• [Assignment]
Please restate the data word for word, leaving out no line.

• [Dataset section]
────────

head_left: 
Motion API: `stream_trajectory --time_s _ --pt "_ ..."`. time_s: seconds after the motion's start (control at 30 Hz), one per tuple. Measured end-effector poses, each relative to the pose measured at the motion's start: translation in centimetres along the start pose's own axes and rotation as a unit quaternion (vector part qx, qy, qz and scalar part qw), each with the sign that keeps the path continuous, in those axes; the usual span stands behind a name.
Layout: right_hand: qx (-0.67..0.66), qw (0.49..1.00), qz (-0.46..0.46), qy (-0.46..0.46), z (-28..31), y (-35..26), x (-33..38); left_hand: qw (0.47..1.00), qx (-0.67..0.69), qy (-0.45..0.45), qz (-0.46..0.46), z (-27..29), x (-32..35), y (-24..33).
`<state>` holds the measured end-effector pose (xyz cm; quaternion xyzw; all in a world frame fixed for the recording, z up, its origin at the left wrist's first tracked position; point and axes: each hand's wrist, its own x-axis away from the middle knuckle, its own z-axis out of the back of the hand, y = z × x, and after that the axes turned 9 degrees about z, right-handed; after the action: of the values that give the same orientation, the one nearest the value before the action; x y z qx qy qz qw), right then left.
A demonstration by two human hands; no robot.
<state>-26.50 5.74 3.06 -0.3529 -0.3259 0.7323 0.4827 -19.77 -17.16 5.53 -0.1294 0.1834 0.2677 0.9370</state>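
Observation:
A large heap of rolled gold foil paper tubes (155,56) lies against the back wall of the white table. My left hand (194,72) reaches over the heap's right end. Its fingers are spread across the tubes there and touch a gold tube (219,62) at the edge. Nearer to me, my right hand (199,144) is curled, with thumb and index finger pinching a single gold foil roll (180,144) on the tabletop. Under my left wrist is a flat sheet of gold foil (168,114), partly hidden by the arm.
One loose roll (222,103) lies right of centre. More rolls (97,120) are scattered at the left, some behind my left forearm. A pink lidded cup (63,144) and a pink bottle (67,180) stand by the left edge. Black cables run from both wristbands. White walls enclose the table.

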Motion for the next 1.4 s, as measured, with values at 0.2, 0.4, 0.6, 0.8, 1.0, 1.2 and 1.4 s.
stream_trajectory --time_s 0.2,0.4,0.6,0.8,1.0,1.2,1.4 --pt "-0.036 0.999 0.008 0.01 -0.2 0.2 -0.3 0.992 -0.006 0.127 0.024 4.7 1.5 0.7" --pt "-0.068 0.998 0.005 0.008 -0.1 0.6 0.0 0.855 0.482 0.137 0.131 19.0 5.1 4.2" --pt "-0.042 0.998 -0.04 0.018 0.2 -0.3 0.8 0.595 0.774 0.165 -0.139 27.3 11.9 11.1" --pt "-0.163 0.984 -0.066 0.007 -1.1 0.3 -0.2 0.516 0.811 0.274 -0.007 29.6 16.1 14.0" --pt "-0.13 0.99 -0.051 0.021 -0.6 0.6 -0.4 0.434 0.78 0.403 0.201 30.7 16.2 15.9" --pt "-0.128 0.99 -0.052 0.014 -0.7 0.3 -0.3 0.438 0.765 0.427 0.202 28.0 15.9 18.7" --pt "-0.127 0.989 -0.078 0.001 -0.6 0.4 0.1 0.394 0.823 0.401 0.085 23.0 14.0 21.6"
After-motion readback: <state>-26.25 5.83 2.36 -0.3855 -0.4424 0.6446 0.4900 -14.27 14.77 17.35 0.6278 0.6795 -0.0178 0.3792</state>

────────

• [Solution to the exercise]
head_left: 
Motion API: `stream_trajectory --time_s _ --pt "_ ..."`. time_s: seconds after the motion's start (control at 30 Hz), one per tuple. Measured end-effector poses, each relative to the pose measured at the motion's start: translation in centimetres along the start pose's own axes and rotation as a unit quaternion (vector part qx, qy, qz and scalar part qw), each with the sign that keeps the path continuous, in those axes; the usual span stands behind a name.
Layout: right_hand: qx (-0.67..0.66), qw (0.49..1.00), qz (-0.46..0.46), qy (-0.46..0.46), z (-28..31), y (-35..26), x (-33..38); left_hand: qw (0.47..1.00), qx (-0.67..0.69), qy (-0.45..0.45), qz (-0.46..0.46), z (-27..29), x (-32..35), y (-24..33).
`<state>` holds the measured end-effector pose (xyz cm; quaternion xyzw; all in a world frame fixed for the recording, z up, its origin at the left wrist's first tracked position; point and axes: each hand's wrist, its own x-axis away from the middle knuckle, its own z-axis out of the back of the hand, y = z × x, and after that the axes turned 9 degrees about z, right-handed; after the action: of the values that give the same orientation, the one nearest the value before the action; x y z qx qy qz qw), right then left.
A demonstration by two human hands; no robot.
<state>-26.50 5.74 3.06 -0.3529 -0.3259 0.7323 0.4827 -19.77 -17.16 5.53 -0.1294 0.1834 0.2677 0.9370</state>
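Observation:
A large heap of rolled gold foil paper tubes (155,56) lies against the back wall of the white table. My left hand (194,72) reaches over the heap's right end. Its fingers are spread across the tubes there and touch a gold tube (219,62) at the edge. Nearer to me, my right hand (199,144) is curled, with thumb and index finger pinching a single gold foil roll (180,144) on the tabletop. Under my left wrist is a flat sheet of gold foil (168,114), partly hidden by the arm.
One loose roll (222,103) lies right of centre. More rolls (97,120) are scattered at the left, some behind my left forearm. A pink lidded cup (63,144) and a pink bottle (67,180) stand by the left edge. Black cables run from both wristbands. White walls enclose the table.
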
Motion for the next 1.4 s, as measured, with values at 0.2, 0.4, 0.6, 0.8, 1.0, 1.2 and 1.4 s.
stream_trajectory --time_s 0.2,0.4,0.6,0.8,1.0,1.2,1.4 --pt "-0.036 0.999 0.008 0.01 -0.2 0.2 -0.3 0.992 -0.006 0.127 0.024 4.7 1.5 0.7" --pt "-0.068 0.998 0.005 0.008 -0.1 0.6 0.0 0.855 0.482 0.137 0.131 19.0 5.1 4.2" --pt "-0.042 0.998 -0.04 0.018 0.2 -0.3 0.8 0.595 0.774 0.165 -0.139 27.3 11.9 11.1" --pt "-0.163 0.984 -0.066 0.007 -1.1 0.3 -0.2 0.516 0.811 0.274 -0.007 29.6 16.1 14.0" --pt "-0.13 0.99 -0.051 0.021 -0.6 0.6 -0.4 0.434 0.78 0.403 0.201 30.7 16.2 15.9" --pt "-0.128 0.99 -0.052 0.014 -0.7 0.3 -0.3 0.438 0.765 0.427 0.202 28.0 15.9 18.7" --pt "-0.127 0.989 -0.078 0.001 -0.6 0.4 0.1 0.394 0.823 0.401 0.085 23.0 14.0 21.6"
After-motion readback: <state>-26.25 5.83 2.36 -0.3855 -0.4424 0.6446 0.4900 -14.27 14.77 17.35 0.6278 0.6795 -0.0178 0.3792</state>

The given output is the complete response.